Imagine for a moment that you are given the opportunity to watch someone go through life, from the moment of birth to his final breath. Let’s call this person Kyle. At different points in Kyle’s life, you check in with him. You get to see him growing up. When you first meet him, he is just an infant crawling around his crib, curiously exploring the small but new world around him.

Before you know it, Kyle is a toddler. He loves to play with his shape blocks and tries to fit them into the right holes. He becomes increasingly frustrated each time he fails, but the joy he feels when he finally figures it out makes it worthwhile.

A few years later, you buy Kyle a Rubik’s cube. He becomes entranced by its patterns and colors and constantly tries to solve it. He finds a website to learn how to solve the cube and is elated when he finally does it. He can’t help but brag at first, but by the time he is a teenager he has all but forgotten the cube.

In high school, Kyle learns that feelings suck and emotions make no logical sense when his first crush rejects him. He beats himself up over this, but with the help of his friends (and his angel of a mother), he stays strong. Over time, he learns that although emotions are complicated, with time and patience they can be understood.

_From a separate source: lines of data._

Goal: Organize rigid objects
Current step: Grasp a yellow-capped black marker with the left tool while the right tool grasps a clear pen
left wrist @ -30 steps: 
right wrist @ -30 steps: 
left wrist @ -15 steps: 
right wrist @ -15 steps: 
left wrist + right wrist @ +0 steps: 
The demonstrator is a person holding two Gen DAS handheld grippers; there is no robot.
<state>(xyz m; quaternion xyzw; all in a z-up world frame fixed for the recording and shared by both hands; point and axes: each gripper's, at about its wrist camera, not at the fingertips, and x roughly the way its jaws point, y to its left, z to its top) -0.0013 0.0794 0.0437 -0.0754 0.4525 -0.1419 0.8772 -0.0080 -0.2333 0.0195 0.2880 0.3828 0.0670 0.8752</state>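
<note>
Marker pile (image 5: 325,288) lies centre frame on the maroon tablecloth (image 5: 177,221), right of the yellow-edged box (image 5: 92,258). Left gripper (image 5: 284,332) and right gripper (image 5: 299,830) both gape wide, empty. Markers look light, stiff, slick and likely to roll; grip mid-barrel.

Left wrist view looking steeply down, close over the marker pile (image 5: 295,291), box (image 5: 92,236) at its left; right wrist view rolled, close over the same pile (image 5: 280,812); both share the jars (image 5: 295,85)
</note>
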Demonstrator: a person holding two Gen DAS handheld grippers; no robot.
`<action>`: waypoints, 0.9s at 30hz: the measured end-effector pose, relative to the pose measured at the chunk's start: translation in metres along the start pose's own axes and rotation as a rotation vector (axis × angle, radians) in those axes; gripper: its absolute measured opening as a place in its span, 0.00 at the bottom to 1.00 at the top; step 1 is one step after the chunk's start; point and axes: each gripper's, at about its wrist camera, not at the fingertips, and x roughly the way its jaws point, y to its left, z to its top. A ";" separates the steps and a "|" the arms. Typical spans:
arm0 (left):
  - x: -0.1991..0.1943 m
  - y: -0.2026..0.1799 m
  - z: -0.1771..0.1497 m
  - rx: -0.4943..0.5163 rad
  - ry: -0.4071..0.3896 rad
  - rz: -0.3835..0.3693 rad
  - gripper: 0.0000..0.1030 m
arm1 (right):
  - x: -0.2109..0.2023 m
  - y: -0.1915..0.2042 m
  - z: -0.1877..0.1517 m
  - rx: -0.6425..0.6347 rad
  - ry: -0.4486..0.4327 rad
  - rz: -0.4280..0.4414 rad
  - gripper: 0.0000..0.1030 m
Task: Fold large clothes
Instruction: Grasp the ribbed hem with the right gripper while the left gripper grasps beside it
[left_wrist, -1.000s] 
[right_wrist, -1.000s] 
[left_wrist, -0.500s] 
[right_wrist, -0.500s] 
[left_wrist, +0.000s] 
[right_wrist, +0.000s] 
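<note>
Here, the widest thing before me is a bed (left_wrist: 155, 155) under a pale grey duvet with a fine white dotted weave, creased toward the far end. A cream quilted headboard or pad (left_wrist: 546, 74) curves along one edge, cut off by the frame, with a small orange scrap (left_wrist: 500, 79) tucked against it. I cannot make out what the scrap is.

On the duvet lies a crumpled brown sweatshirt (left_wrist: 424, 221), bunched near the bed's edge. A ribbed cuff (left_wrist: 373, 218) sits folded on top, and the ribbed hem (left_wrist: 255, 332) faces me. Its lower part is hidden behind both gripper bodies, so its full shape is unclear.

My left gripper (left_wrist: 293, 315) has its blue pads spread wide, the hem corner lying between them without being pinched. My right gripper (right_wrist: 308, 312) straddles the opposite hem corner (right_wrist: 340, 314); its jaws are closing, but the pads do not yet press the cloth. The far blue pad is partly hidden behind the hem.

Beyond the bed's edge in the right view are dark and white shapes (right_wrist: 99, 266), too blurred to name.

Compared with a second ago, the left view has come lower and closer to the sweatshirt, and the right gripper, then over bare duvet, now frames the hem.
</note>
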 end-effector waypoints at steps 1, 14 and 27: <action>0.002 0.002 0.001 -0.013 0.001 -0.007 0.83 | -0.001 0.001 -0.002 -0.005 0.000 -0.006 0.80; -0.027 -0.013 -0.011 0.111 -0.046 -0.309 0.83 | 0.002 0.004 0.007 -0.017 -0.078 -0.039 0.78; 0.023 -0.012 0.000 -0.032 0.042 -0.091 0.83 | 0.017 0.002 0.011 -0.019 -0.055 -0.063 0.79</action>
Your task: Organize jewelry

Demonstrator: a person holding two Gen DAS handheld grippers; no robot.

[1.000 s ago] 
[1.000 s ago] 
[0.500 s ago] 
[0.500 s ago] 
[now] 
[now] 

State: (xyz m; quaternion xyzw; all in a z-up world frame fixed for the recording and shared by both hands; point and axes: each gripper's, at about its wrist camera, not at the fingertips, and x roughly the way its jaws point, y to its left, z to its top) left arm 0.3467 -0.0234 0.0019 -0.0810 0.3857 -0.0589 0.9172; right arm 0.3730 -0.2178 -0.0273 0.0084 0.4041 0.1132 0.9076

Eventually, Kyle enters adulthood, and he begins to see the world differently. He takes it in slowly. He enjoys its beauty. He asks questions and realizes that he won’t always find answers; in fact, he often ends up more confused than he started. For the rest of his life, Kyle lives this way, letting curiosity and contemplation dominate his days. Though progress is slow, he learns a tad more about the world (and himself) each day. And in his old age, Kyle has the one thing that we all envy in others. He is happy.

Unknowingly, Kyle spent his entire life as a mathematician. Infant Kyle’s curiosity in his crib was the starting point, for mathematicians are nothing if not curious. And though he may not have realized it at the time, the blocks he played with as a young boy built up the geometric intuition essential to multivariable calculus. The Rubik’s cube he played with in middle school? Well, the method he used to solve it was based on algebraic group theory. Perhaps most interestingly, even the illogical state of his emotions and feelings as a teen can be likened to math. In the realm of real analysis, it’s been shown that the number of numbers between *0* and *1* is the exact same as the number of numbers between *1* and *infinity*. This appears to make little sense. However, with mathematical maturity it becomes more understandable — in much the same way that Kyle’s feelings and emotions began to make more sense to him when he grew older. As for the rest of Kyle’s life — he lived it freely, always questioning, always learning, and always confused (but in a good way). Put simply, he lived as mathematicians do. In the words of famous British mathematician Marcus du Sautoy,

“Mathematics has beauty and romance. It’s not a boring place to be, the mathematical world. It’s an extraordinary place; it’s worth spending time there.”

Kyle may be a made-up character, but his life story is relatable enough for us all to see little reflections of ourselves in him. We see that math is not an obscure subject reserved for some pretentious intellectual nobility. Though we may not be aware of it, mathematics is embedded into many different aspects of our lives and our world — and by understanding it deeply, we may just gain a greater understanding of ourselves.